Japan Economy 3Q19: Little to cheer about
Stronger US-China trade tensions could weigh on Japan’s growth outlook through multiple channels
15 Jul 2019
Photo credit: AFP Photo
The Japanese economy surprised on the upside in 1Q, with preliminary GDP posting an unexpectedly strong growth of 2.1% q/q saar. There is nothing to cheer about, in our view, because: 1) The 1Q rise was primarily attributed to the faster decline in imports than exports; 2) A downward revision is possible when the final GDP estimate is released in June; 3) A 2Q pullback is likely, given the increase in external uncertainties from the US-China trade war. We keep our 2019 GDP forecast at 0.7% for the time being, but see risks on the downside.

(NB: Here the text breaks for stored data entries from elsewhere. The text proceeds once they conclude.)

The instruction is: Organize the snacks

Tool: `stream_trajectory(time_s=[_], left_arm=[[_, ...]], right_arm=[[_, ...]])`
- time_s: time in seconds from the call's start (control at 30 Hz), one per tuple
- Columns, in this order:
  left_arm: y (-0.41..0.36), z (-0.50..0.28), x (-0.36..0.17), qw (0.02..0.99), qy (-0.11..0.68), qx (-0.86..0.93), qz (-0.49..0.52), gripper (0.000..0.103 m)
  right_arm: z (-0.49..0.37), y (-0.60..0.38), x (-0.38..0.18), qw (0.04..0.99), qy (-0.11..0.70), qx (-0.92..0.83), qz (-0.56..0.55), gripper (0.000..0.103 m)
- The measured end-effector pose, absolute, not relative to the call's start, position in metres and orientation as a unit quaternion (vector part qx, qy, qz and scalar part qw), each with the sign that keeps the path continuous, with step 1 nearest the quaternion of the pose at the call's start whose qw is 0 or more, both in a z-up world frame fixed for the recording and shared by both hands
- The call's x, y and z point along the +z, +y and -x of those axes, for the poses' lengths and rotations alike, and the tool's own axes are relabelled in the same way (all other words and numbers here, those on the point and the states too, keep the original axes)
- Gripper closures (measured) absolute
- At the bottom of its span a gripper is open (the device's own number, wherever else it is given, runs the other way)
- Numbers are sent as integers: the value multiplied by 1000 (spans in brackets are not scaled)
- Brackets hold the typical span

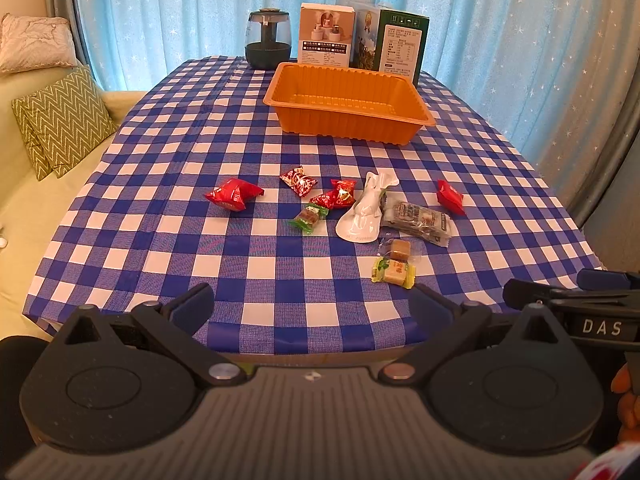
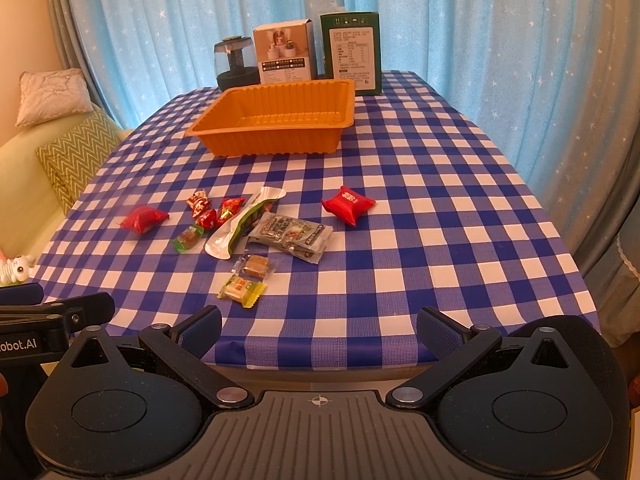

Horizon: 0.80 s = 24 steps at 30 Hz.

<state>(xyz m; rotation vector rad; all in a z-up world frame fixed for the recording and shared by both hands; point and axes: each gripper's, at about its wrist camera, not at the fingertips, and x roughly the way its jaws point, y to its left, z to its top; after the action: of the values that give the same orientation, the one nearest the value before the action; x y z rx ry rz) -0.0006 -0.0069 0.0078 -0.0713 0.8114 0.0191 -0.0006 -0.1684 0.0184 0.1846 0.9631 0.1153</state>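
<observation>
An empty orange tray stands at the far middle of the checked table. Several wrapped snacks lie loose in the table's middle: red packets, small red candies, a white pouch, a grey packet, a brown candy and a yellow-green candy. My left gripper and right gripper are both open and empty, held side by side above the table's near edge.
A dark glass jar, a white box and a green box stand behind the tray. A sofa with cushions is on the left. Blue curtains hang behind.
</observation>
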Motion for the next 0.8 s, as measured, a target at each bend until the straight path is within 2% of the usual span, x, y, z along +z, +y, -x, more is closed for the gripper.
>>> stream_trajectory(time_s=[0.3, 0.63, 0.73, 0.8], left_arm=[[1, -4, 7, 915, 397, -2, 71, 0], [14, -23, -1, 920, 388, -5, 59, 1], [19, -33, -7, 917, 394, -9, 57, 6], [21, -38, -10, 916, 397, -11, 57, 7]], right_arm=[[-1, -169, 18, 886, 450, 60, -95, 0], [-16, -151, 4, 898, 417, 122, -61, 1], [-25, -146, -5, 891, 427, 142, -56, 20], [-31, -142, -13, 886, 434, 154, -54, 23]])
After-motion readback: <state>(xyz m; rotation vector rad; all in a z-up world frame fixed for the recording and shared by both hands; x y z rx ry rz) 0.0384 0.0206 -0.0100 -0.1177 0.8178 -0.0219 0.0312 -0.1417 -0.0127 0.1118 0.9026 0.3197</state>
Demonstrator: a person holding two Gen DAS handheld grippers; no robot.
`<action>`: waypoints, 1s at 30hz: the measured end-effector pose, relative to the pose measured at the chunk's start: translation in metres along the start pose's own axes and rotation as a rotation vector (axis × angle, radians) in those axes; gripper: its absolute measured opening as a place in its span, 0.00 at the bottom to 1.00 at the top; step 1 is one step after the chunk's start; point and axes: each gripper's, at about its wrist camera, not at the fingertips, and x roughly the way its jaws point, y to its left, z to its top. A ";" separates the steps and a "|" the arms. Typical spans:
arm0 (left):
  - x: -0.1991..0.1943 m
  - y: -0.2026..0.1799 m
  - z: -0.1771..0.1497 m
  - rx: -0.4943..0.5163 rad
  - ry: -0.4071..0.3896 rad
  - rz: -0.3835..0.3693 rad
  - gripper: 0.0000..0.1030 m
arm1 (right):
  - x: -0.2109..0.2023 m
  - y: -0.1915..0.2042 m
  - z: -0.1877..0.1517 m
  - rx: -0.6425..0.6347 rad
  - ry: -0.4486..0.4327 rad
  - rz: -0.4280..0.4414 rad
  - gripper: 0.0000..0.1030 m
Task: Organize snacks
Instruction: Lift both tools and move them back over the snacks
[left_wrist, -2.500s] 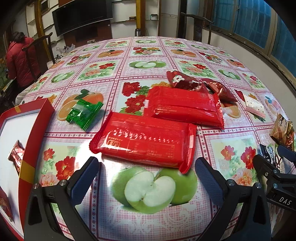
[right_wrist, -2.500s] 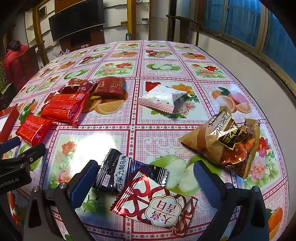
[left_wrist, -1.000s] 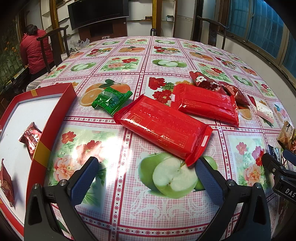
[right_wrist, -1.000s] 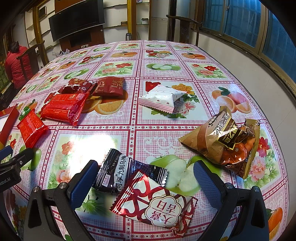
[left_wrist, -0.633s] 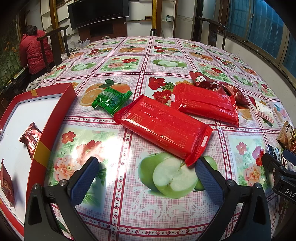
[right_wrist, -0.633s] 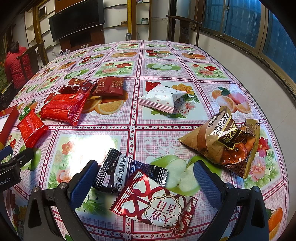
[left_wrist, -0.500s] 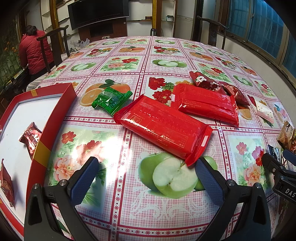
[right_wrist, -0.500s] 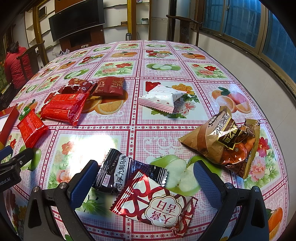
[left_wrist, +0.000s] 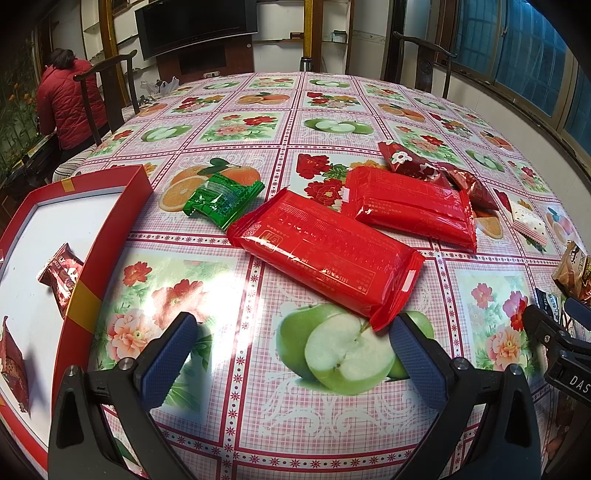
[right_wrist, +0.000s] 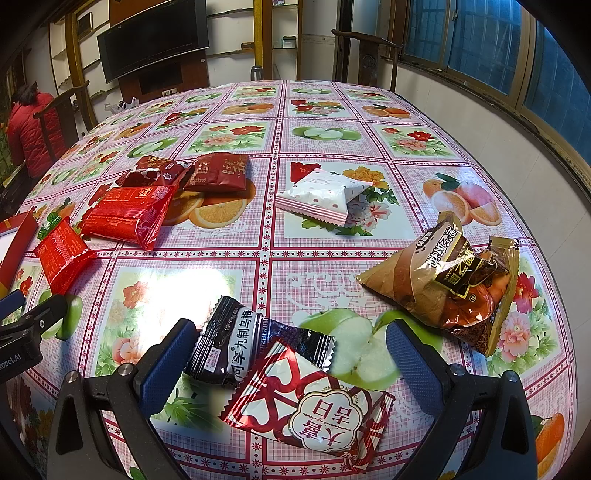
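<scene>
With both jaws spread empty, best to close the left gripper (left_wrist: 291, 347) across the nearest red packet (left_wrist: 325, 254), then carry it level into the red box (left_wrist: 110, 236) at the counter's left edge.

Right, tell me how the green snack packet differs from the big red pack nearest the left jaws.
The green packet is small and crinkled; the red pack is much larger, long and flat. The green packet lies farther off, on an orange print near the red box; the red pack's corner reaches the apple print by the open left gripper. Both lie loose on the tablecloth, outside the box.
</scene>
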 end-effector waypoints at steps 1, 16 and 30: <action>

Stronger US-China trade tensions could weigh on Japan’s growth outlook through multiple channels – including disruptions to the regional electronics supply chains, a delay in the 5G launch, and related tech demand being dampened. Weakening risk appetite in global financial markets would also put appreciation pressure on the yen. We believe that Japan is less vulnerable than Taiwan and South Korea to the risk of supply chain disruption, because its exposure to the China-centred electronics supply chain is relatively small. That said, given the potential double-whammy impact (both on supply chain and financial markets) and the fact that Japan’s GDP growth is low to start with, we think recession risks will increase in the event of a full-blown US-China trade war.

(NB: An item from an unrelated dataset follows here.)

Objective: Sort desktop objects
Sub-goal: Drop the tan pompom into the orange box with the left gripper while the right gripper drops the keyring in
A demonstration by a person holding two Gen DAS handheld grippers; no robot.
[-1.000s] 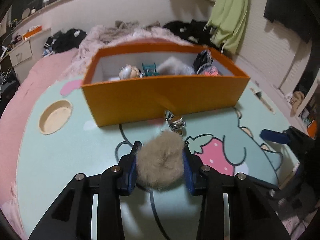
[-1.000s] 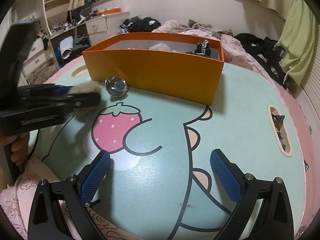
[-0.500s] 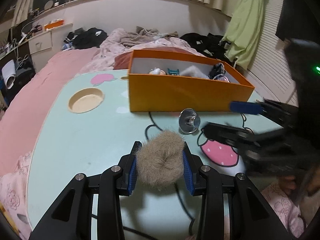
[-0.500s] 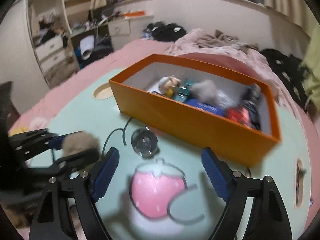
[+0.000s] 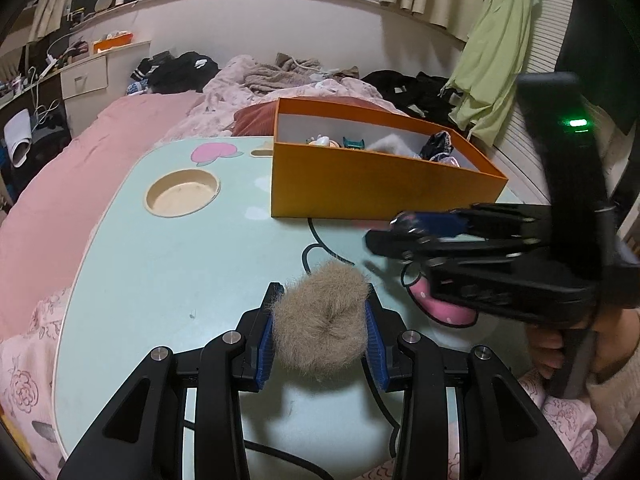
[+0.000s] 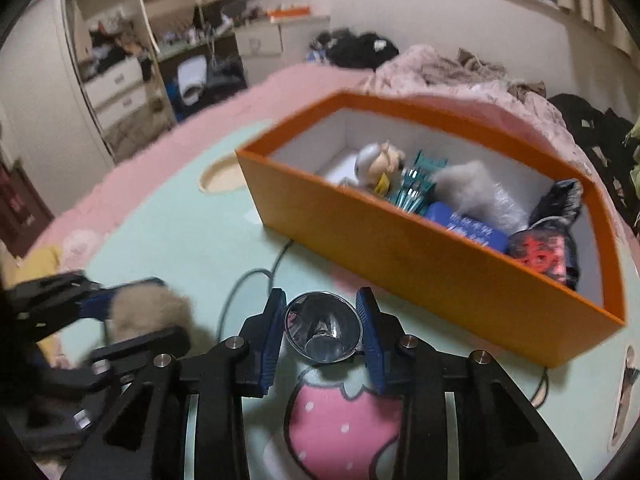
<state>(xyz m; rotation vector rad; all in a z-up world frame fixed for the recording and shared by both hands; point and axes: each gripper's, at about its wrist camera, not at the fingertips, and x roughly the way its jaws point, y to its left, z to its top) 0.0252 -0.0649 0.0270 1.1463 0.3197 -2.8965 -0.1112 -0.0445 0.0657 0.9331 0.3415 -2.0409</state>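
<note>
My left gripper [image 5: 322, 330] is shut on a tan furry pompom [image 5: 322, 320] and holds it above the mint table; it also shows in the right wrist view [image 6: 144, 312]. My right gripper [image 6: 323, 330] is shut on a shiny silver cone-shaped reflector [image 6: 323, 332], low over the table in front of the orange box [image 6: 420, 256]. In the left wrist view the right gripper [image 5: 416, 232] reaches in from the right, near the box [image 5: 376, 188]. The box holds a small figurine [image 6: 378, 160], a teal clip [image 6: 416, 184], a grey pompom [image 6: 472, 188], a blue case [image 6: 464, 226] and dark fabric items.
The mint table [image 5: 180, 264] carries a cartoon print with a pink strawberry [image 6: 340, 420] and a round cup recess [image 5: 182, 196] at the left. A pink bed with piled clothes lies behind the table. A drawer unit and cluttered desk stand at the far left.
My right gripper has moved in to the silver reflector and shut on it. My left gripper has drawn back from the box, the tan pompom still in it.
</note>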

The government will raise consumption tax to 10% from 8% this October as currently planned, under our base case scenario. Japan Prime Minister Shinzo Abe has repeatedly said that the tax hike will proceed, unless Japan is hit by a shock the scale of the 2008 GFC. This, however, does not mean a tax-hike delay is impossible. Note that there have been precedents for Japan to delay the planned consumption tax hike in recent years (2014, 2016), even in the absence of a crisis-style economic shock. Should the US-China trade war escalate, recession risks increase, and Abe’s approval ratings suffer ahead of the July upper house election, there would be enough justification for the government to postpone the tax hike.

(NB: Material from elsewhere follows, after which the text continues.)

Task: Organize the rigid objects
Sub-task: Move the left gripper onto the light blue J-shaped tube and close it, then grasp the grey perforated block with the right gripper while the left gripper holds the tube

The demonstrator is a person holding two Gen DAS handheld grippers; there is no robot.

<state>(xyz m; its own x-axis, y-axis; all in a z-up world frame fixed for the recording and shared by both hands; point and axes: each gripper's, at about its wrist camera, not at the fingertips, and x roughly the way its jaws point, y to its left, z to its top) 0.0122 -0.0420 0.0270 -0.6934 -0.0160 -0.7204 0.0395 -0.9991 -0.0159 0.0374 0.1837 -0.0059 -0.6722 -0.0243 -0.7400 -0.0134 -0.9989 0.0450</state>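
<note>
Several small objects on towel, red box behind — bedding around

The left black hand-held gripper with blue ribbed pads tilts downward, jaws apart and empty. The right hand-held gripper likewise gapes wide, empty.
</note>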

The BOJ has strengthened the forward guidance on monetary policy at its April meeting, pledging to maintain the extremely low levels of short- and long-term interest rates at least through “around Spring 2020”. This supports our view that the policy-balance rate and the 10-year yield target will be kept unchanged this and next year, at -0.1% and 0%, respectively. In the event of trade war escalation and a rise in recession/deflation risks, it would not be surprising to see the BOJ take more action. Policy tweaking is more likely than comprehensive easing, in our view, given the limited room for expanding asset purchases and the mounting concerns about the side-effects of a flat yield curve.